Il y a un peu plus de deux ans, un Belge d’origine,
André Derumier, avait un coup de foudre pour une Québécoise,
puis un autre pour la campagne où celle-ci habitait, soit à
Mirabel.
Il a donc décidé de s’y établir et de se marier.
Fonderont-ils une famille? Il n’en a pas été question
au cours de l’entretien. Cependant, en attendant sa citoyenneté
canadienne et la réalisation d’un projet de création
d’entreprise, il s’active depuis un bon moment à créer
un autre genre de famille, constituée d’oiseaux. Une cinquantaine
d’espèces viennent séjourner chez lui. Ces volatiles,
ce sont des colibris, des roselets, des mésanges, des pics mineurs,
des hirondelles, des buards, des jaseurs d’Amérique et de
nombreux autres!
Or, en même temps qu’il fait son nid au Québec, il
construit des gites pour les oiseaux et se découvre un nouvelle
passion qui l’amène aussi à faire des travaux d’aménagement
paysager. Ainsi va la vie!
Peu à peu, en compagnie de son amoureuse, il aménage donc
un véritable petit paradis, niché sur la Côte-Saint-Louis,
à Mirabel. Comportant une jeune plantation d’arbres, des
arbustes, des fleurs, agrémenté de terrasses, de cabanes
d’oiseaux, de mangeoires et de jolis volatiles, ce paradis et havre
de paix, d’une étendue de 9 750 mètres, est remarquable.

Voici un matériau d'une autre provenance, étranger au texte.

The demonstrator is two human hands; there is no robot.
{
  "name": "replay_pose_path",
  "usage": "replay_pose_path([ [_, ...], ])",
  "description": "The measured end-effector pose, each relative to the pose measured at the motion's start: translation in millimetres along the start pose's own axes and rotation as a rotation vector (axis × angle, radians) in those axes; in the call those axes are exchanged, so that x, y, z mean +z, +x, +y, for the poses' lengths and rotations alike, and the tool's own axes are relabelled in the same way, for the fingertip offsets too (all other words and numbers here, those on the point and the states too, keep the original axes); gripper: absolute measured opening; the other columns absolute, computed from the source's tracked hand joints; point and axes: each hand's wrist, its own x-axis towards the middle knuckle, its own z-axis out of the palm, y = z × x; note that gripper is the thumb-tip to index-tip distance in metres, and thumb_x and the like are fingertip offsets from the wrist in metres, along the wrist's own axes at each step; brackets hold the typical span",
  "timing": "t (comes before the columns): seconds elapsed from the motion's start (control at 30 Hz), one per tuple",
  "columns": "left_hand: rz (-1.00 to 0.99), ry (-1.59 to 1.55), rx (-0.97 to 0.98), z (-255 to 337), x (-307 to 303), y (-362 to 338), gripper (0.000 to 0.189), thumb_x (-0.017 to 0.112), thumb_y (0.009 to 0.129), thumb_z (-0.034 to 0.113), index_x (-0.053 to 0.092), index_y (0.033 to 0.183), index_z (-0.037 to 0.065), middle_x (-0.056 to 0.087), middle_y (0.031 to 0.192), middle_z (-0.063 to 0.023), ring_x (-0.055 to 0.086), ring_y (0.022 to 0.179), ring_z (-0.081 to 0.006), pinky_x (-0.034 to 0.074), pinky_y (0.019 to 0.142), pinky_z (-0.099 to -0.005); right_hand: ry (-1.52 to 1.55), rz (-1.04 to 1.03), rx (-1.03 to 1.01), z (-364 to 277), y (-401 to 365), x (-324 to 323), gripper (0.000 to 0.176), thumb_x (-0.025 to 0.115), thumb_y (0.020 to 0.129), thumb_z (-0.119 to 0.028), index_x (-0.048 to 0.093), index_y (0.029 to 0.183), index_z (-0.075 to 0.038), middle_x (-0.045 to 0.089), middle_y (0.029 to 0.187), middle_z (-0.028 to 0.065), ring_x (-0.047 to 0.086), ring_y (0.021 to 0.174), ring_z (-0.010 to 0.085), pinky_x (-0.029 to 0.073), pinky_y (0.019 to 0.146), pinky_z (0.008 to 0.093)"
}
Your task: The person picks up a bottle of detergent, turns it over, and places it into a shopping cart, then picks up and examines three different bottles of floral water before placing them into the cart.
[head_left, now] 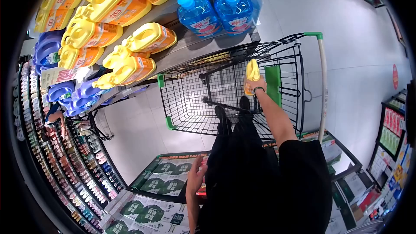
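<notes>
Yellow plastic, glossy and smooth, makes up the yellow bottle [252, 71] that the right hand [255, 86] holds from below, its grip clenched round the lower body; the bottle stands upright over the black wire cart [190, 99], close to the cart's handle-end wall and just beside the green flap [273, 82]. The left hand [196, 177] hangs released, fingers spread, touching nothing, above green-printed cartons [167, 182]. The slick surface could probably slip through the fingers; a fall onto the hard wire grid might dent the bottle or crack its cap; the cart, on a polished pale floor [346, 39], could roll away if nudged. On the grey shelf [190, 43] beside the cart's far edge lie blocky yellow jugs [130, 69] with moulded handles, and rounded, translucent blue bottles [216, 13].
</notes>
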Motion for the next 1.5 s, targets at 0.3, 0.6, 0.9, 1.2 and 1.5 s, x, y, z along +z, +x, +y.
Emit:
replay_pose_path([
  [0.3, 0.03, 0.13, -0.089, -16.0, 25.7, -3.2, 0.056, 0.064, 0.098, 0.015, 0.044, 0.148, 0.0, 0.06, 0.136, -0.0229, 0.062, 0.122, -0.0293, 0.049, 0.102, -0.0377, 0.455, 0.224, -0.022, 56.8, 74.3, 92.7, 0.096, 0.094, 0.055, -0.026, 0.05, 0.139, -0.015, 0.07, 0.119, 0.0123, 0.066, 0.111, 0.0328, 0.052, 0.1, 0.0416],
  [0.6, 0.06, 0.357, -0.032, 17.8, 22.9, 8.1, 0.056, 0.067, 0.096, 0.02, 0.047, 0.145, 0.0, 0.062, 0.133, -0.0242, 0.062, 0.124, -0.0334, 0.049, 0.102, -0.0397, 0.556, 0.151, 0.0, 81.8, 56.1, 106.6, 0.088, 0.092, 0.067, -0.027, 0.05, 0.142, -0.011, 0.069, 0.121, 0.016, 0.066, 0.112, 0.032, 0.051, 0.099, 0.0403],
  [0.9, 0.053, 0.589, 0.192, -5.4, 14.2, 17.6, 0.058, 0.071, 0.094, 0.026, 0.051, 0.141, -0.001, 0.063, 0.129, -0.0259, 0.062, 0.12, -0.0393, 0.05, 0.1, -0.0419, 0.348, 0.198, -0.171, 44.7, -16.0, -8.9, 0.042, 0.077, 0.081, -0.019, 0.065, 0.118, -0.005, 0.067, 0.12, 0.0153, 0.067, 0.105, 0.0322, 0.053, 0.091, 0.0398],
  [1.2, 0.057, 0.522, 0.232, -18.9, 16.0, 22.8, 0.058, 0.067, 0.095, 0.029, 0.051, 0.141, -0.002, 0.061, 0.13, -0.0278, 0.059, 0.122, -0.0415, 0.047, 0.102, -0.0447, 0.006, 0.621, -0.868, 46.1, -133.2, -163.0, 0.033, 0.068, 0.081, -0.007, 0.065, 0.114, -0.003, 0.045, 0.146, 0.0211, 0.035, 0.139, 0.0476, 0.033, 0.114, 0.0549],
  [1.5, 0.022, 0.613, 0.32, -19.5, 26.9, 30.9, 0.058, 0.067, 0.095, 0.031, 0.051, 0.142, 0.0, 0.06, 0.132, -0.0265, 0.057, 0.123, -0.0418, 0.046, 0.104, -0.0447, 0.03, 0.754, -0.762, 71.2, -178.0, -188.0, 0.037, 0.069, 0.082, -0.01, 0.064, 0.118, -0.003, 0.037, 0.154, 0.0255, 0.035, 0.139, 0.0469, 0.03, 0.114, 0.054],
])
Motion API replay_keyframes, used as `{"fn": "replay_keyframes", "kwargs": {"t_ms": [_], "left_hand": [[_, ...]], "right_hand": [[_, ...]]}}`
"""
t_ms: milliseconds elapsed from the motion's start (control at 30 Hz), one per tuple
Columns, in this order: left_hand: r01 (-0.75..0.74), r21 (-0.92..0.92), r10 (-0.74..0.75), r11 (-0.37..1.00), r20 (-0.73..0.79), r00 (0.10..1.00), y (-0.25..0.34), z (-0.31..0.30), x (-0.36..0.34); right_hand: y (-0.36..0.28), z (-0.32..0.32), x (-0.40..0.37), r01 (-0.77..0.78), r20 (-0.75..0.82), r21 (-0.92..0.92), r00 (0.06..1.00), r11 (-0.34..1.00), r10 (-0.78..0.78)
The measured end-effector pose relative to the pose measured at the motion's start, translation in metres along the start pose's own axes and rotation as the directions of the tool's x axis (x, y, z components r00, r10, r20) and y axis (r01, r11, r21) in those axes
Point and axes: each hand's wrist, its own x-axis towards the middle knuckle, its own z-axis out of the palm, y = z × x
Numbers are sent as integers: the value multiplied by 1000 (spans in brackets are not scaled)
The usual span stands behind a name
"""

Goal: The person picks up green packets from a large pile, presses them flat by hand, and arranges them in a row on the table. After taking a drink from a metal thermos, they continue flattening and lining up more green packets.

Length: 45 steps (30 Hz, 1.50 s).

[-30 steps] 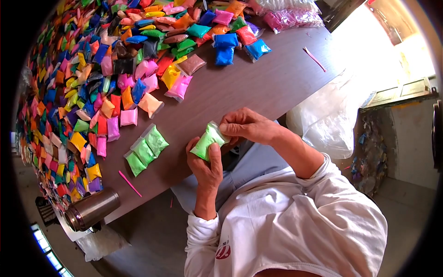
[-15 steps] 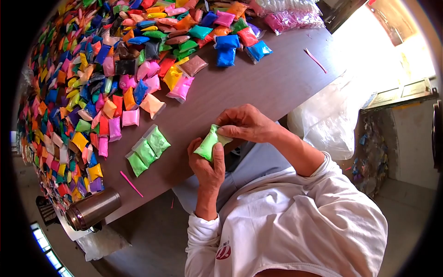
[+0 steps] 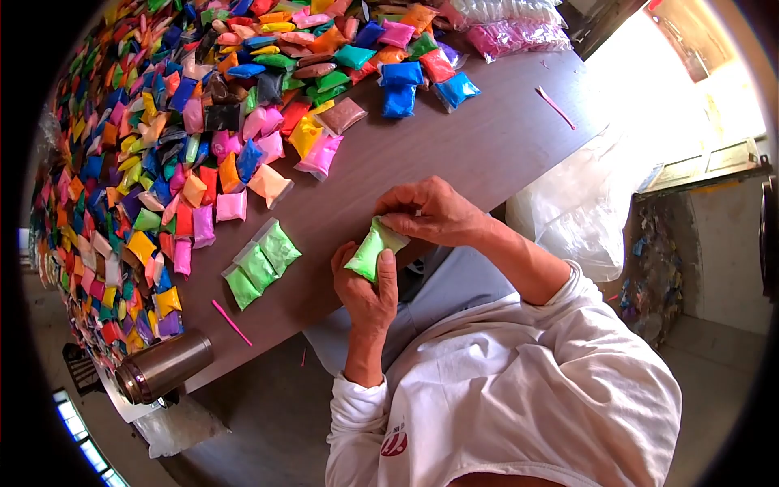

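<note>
Closest to the camera, the person's white long-sleeved shirt [image 3: 503,390] filled the lower frame, with both arms reaching toward the edge of the brown worktop [image 3: 454,154]. The left hand [image 3: 365,286] was clenched around the lower part of a light-green pouch [image 3: 369,250], thumb lying along its side, holding it tilted just over the worktop's near edge above the lap. The right hand [image 3: 430,213] gripped the same pouch at its upper end, fingertips pinched on the clear top of the plastic. Just beyond, to the left on the worktop, 3 green pouches [image 3: 261,264] lay side by side, touching one another in a slanted row. A thin pink stick [image 3: 231,322] lay near them, closer to the edge, and a brown metal flask [image 3: 162,367] lay on its side at the worktop's left corner. Farther out, a dense heap of coloured pouches [image 3: 154,138] in pink, blue, orange, yellow, red and purple covered the left and far part of the worktop. A few blue pouches [image 3: 398,85] sat at its nearer fringe. Another pink stick [image 3: 554,104] lay alone on the bare wood to the right, and a clear plastic bag [image 3: 576,211] hung beside the worktop, past the right forearm.
</note>
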Motion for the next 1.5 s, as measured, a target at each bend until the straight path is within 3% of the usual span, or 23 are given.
{"fn": "replay_keyframes", "kwargs": {"t_ms": [233,300,633,700,733,800,867,933,1067,1100,1200,1233,1367,1500], "left_hand": [[-28,53,28,998,7,1000,-2,1,-1],[-50,76,49,996,13,999,-6,2,-1],[-152,203,138,967,83,987,-6,2,1],[-121,165,115,979,45,992,-8,3,-1],[-91,127,90,988,8,996,-8,4,-2],[-95,122,92,988,34,995,-8,1,-2],[-93,122,86,988,63,994,-8,-2,-3],[-101,130,94,986,54,994,-6,0,-1],[-104,124,97,987,55,994,-6,1,-1],[-113,134,106,985,58,993,-8,1,-1],[-112,145,105,983,55,993,-8,1,-3],[-102,146,97,984,47,994,-8,2,-2],[-107,127,105,986,21,994,-1,1,0],[-109,121,107,987,21,994,-3,1,0]], "right_hand": [[-2,6,8,103,-29,-129,994,986,-107],[4,9,11,175,-42,-248,981,953,-191],[3,-5,11,144,50,-369,990,918,-135],[8,-15,7,127,-52,-553,981,824,-187],[8,-23,3,127,-51,-554,981,823,-186],[9,-43,-5,-117,-400,-446,913,887,-81],[16,-61,-16,-127,-655,-320,745,939,-123],[18,-83,-34,-262,-783,-89,615,961,95],[20,-83,-48,-300,-784,-175,619,938,52],[21,-70,-46,-213,-748,-227,663,950,-31],[2,-40,-40,-165,-381,-216,922,962,72],[-3,-29,-35,-56,-295,-222,955,973,-13],[-9,-10,-17,27,-212,-138,976,990,-56],[-11,-4,-9,42,-134,-220,988,975,-73]]}}
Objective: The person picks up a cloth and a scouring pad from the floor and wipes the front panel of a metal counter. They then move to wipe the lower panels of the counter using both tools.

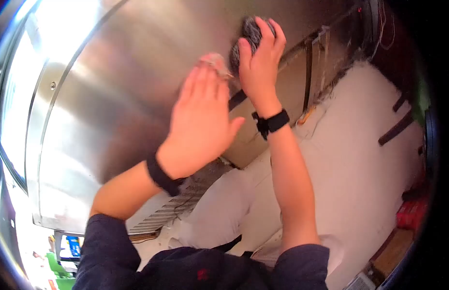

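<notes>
My left hand is pressed against a brushed metal panel, fingers straight and together over a crumpled pinkish cloth. The cloth shows past the fingertips, and the rest is hidden under them. Higher up and to the right, my right hand has its thumb and fingers round a dark grey, fuzzy pad or wad of cloth, also at the metal surface. The two hands are close together but apart. Each wrist wears a black band.
Brown panels with a dark edge adjoin the metal at the right. A pale floor stretches below them. Slatted vents run along the metal's lower edge. Red objects stand at the far right, and green chairs at the lower left.
</notes>
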`<move>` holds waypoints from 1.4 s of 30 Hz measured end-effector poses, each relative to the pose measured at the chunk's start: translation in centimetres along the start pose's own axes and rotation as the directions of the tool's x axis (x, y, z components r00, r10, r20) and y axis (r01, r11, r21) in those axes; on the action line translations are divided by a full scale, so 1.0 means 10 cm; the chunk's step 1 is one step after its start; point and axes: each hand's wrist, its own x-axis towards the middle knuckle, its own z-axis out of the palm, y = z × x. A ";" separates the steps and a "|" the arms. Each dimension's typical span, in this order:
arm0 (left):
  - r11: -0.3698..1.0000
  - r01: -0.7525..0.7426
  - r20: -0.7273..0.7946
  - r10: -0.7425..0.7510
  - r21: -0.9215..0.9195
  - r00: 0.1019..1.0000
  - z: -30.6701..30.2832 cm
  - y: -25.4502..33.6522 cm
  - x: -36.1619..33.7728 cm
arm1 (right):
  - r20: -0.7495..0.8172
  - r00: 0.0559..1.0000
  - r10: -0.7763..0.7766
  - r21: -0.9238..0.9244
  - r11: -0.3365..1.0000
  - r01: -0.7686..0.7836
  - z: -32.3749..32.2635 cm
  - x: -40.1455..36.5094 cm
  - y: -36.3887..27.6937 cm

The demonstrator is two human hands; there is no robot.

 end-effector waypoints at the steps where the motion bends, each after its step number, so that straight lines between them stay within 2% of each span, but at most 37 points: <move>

Occasionnellement, les chevreuils et même un renard viennent le
visiter.
Alors qu’il était en Belgique, il a œuvré dans
le secteur de l’alimentation durant trente ans. Il a aussi élevé
des canaris, dit-il. Rien en fait qui ne le préparait à
faire ce à quoi il se consacre en ce moment. Avec pour seule machinerie
ses bras – sans compter le tracteur qu’il utilise pour tondre
la pelouse – et du labeur, il a réalisé un bel aménagement
étendant de grandes quantités de terre, plantant quelque
120 arbres et érigeant près de 20 habitations pour les oiseaux.
Parmi les sortes d’arbres, on retrouve des chênes rouges,
des épinettes blanches, des mélèzes, des pommetiers
décoratifs et des sorbiers.
Il aime la nature, précise celui-ci, tout en parcourant du regard
ce bel environnement champêtre alors que les oiseaux virevoltent
non loin de nous. Après un bref silence et avec un peu de désolation
dans la voix, il ajoute: «Les gens ne prennent pas le temps d’observer
la nature.»
Enfin, outre cette attente concernant sa citoyenneté, il a l’impression
de vivre un conte de fée et, ce conte de fée, il le partage
avec les gens qui le souhaitent sur son site Internet, dont voici l’adresse:
[http://groups.msn.com/decorationsdejardins].
En terminant, si cela vous intéresse, l’émission 1
888 oiseaux, diffusée sur le Réseau de l’Information
(RDI), présentera un reportage sur cette passion qu’il a
développée peu à peu, au cours du printemps 2006.